* [ASSIGNMENT]:
Each line of the listing below that includes "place" must be copied.

* [DATA EXTRACT]:
⟨

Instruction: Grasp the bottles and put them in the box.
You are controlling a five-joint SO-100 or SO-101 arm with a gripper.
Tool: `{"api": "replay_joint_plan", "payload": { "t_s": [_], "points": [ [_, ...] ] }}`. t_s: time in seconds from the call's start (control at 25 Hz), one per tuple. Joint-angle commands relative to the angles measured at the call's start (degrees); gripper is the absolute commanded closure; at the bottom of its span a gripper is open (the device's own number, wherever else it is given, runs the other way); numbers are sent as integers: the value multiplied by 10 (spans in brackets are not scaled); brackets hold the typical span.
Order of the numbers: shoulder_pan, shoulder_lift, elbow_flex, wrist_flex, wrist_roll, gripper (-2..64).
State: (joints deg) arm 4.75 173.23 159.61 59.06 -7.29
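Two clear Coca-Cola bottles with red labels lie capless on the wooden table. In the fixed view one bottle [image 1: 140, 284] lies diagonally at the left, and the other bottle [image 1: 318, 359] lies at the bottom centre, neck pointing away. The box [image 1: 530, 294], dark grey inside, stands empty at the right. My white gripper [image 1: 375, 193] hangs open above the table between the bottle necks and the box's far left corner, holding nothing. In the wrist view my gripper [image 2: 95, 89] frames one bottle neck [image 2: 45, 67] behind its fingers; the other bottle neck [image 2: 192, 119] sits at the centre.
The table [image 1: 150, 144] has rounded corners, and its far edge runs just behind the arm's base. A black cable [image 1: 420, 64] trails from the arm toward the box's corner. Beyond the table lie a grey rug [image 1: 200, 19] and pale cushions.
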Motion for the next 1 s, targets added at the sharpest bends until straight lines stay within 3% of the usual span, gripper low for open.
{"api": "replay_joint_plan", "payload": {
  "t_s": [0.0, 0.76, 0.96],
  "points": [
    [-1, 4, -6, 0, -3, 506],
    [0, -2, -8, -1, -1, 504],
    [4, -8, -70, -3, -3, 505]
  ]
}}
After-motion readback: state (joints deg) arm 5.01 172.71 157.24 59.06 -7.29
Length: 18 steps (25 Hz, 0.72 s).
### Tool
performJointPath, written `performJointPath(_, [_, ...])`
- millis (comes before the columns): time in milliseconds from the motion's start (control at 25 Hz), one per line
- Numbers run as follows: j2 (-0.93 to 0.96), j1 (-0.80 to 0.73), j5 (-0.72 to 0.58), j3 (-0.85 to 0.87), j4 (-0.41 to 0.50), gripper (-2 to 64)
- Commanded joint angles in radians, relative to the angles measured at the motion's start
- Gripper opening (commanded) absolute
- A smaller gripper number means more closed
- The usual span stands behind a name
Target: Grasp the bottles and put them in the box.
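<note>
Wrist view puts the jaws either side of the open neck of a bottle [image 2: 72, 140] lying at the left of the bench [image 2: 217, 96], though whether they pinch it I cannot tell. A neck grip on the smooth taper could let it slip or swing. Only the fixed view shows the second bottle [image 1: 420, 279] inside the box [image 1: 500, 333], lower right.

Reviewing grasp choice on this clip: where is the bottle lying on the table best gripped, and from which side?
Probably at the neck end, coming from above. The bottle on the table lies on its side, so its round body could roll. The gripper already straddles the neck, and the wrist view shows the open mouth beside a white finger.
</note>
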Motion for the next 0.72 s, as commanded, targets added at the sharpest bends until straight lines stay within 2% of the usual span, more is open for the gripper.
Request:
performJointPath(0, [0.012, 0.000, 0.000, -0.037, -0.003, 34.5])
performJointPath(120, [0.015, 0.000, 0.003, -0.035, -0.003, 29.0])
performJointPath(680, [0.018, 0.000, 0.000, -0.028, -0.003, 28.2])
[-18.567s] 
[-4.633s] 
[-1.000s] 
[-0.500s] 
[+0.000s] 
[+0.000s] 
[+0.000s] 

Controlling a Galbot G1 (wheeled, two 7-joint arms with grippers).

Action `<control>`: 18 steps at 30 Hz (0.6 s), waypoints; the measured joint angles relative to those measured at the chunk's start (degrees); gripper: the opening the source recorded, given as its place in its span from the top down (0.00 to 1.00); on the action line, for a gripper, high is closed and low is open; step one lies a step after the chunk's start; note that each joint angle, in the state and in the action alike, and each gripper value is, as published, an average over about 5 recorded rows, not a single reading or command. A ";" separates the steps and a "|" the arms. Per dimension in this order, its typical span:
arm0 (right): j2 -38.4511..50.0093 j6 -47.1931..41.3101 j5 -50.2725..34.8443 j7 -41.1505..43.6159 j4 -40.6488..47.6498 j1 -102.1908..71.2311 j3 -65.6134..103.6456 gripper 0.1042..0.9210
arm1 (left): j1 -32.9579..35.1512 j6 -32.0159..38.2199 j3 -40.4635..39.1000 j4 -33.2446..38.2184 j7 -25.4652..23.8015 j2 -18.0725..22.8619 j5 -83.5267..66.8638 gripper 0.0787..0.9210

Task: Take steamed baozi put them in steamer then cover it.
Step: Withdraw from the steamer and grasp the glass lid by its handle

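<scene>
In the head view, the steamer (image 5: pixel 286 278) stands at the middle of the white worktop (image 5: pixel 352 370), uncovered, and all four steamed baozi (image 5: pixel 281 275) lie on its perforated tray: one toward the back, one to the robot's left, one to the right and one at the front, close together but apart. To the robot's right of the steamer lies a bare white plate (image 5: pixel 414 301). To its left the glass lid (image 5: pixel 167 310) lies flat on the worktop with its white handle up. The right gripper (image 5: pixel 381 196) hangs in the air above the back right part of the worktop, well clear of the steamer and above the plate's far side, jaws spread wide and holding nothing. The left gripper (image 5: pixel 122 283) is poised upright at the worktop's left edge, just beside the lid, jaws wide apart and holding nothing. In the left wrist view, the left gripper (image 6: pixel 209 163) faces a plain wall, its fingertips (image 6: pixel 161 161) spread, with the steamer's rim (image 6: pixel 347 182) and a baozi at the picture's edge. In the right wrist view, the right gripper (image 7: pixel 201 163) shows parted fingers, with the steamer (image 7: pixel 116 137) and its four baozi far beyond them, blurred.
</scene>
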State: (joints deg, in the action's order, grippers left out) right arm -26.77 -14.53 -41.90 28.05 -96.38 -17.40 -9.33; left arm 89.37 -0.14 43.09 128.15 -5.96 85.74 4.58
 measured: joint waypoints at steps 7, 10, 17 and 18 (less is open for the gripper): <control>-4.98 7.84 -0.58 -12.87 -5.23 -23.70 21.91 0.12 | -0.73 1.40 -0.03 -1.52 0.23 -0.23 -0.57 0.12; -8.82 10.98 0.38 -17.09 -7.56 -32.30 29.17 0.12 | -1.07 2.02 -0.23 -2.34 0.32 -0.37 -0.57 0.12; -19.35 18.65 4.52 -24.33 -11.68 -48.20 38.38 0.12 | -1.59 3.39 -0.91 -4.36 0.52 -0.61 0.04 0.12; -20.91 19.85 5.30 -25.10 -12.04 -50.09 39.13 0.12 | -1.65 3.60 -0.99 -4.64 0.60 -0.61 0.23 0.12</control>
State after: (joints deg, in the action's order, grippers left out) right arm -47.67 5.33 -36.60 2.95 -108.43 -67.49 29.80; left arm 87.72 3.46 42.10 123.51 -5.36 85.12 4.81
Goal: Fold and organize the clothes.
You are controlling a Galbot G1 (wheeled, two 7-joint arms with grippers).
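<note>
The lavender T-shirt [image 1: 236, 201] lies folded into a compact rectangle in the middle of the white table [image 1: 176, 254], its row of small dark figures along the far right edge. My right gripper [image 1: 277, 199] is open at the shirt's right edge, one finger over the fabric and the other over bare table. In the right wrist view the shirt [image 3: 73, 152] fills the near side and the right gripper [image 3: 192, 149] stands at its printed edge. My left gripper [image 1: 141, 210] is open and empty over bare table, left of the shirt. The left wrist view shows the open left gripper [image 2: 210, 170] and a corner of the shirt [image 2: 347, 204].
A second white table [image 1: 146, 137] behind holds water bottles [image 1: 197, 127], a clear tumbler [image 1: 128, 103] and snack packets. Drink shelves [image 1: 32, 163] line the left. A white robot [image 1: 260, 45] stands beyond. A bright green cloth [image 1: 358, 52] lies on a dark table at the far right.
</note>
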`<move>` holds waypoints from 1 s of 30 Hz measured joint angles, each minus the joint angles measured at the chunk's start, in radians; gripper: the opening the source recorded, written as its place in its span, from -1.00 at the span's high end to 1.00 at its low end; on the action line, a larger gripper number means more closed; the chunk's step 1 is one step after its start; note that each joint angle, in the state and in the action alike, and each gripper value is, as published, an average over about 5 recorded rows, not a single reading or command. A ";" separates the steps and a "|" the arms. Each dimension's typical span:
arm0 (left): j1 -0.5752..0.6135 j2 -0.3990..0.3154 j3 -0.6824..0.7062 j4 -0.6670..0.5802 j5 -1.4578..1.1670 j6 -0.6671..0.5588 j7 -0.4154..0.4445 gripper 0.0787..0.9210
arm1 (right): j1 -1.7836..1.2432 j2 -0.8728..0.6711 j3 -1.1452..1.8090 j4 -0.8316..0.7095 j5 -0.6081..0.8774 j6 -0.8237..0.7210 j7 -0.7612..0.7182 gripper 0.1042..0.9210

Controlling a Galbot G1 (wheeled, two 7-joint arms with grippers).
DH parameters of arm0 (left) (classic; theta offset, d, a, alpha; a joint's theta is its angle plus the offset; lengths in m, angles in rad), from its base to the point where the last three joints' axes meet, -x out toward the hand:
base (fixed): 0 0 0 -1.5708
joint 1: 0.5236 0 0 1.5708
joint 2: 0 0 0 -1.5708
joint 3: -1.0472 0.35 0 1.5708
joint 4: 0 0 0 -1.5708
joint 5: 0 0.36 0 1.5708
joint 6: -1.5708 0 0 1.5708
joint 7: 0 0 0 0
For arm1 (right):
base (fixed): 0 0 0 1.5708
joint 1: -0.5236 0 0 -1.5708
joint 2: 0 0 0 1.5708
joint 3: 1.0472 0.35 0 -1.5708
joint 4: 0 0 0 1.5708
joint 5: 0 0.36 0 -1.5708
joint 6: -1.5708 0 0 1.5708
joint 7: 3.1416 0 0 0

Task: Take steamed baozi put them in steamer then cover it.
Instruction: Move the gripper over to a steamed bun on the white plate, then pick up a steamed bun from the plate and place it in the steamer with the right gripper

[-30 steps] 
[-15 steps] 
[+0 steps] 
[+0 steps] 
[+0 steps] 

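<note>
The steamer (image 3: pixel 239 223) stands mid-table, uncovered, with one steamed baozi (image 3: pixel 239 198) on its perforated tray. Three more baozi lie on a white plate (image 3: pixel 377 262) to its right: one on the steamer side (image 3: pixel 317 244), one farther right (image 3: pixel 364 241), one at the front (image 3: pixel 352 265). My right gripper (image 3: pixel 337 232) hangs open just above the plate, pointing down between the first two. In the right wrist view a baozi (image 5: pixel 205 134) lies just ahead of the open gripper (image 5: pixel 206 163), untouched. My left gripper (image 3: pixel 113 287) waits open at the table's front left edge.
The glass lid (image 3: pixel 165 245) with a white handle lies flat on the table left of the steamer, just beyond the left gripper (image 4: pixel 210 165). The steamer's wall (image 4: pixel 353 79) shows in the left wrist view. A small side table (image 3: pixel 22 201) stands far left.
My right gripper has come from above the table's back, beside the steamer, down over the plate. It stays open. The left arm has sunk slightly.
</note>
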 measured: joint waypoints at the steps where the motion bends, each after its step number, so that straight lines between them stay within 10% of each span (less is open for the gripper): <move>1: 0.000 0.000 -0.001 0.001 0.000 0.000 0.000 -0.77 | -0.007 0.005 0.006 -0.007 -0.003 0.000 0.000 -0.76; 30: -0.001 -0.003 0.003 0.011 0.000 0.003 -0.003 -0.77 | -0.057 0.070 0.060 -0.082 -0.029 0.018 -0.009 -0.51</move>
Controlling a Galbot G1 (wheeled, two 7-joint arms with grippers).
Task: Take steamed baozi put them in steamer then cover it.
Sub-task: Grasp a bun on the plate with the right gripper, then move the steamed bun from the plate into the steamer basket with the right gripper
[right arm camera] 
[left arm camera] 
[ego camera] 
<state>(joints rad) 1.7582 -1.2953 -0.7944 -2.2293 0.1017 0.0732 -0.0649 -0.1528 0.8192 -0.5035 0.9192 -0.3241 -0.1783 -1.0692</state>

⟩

* [TASK ANSWER]:
Action `<control>`: 18 steps at 30 Hz (0.6 s), waypoints; the measured joint angles relative to those measured at the chunk's start (degrees); gripper: the opening the source recorded, given as its place in its span from the top down (0.00 to 1.00); on the action line, for a gripper, high is closed and low is open; step one lies a step after the chunk's start; note that each joint angle, in the state and in the action alike, and each gripper value is, as published, an average over about 5 recorded rows, not a single reading or command. A ";" separates the steps and a "|" the arms. Per dimension in this order, its typical span:
`<move>` holds waypoints from 1 s of 30 Hz measured joint angles, each minus the joint angles measured at the chunk's start, in radians; gripper: the opening the source recorded, written as its place in its span, from -1.00 at the span's high end to 1.00 at its low end; on the action line, a larger gripper number means more closed; the chunk's step 1 is one step after its start; note that each joint angle, in the state and in the action alike, and each gripper value is, as published, an average over about 5 recorded rows, not a single reading or command. A ";" separates the steps and a "|" the arms. Each dimension's typical span:
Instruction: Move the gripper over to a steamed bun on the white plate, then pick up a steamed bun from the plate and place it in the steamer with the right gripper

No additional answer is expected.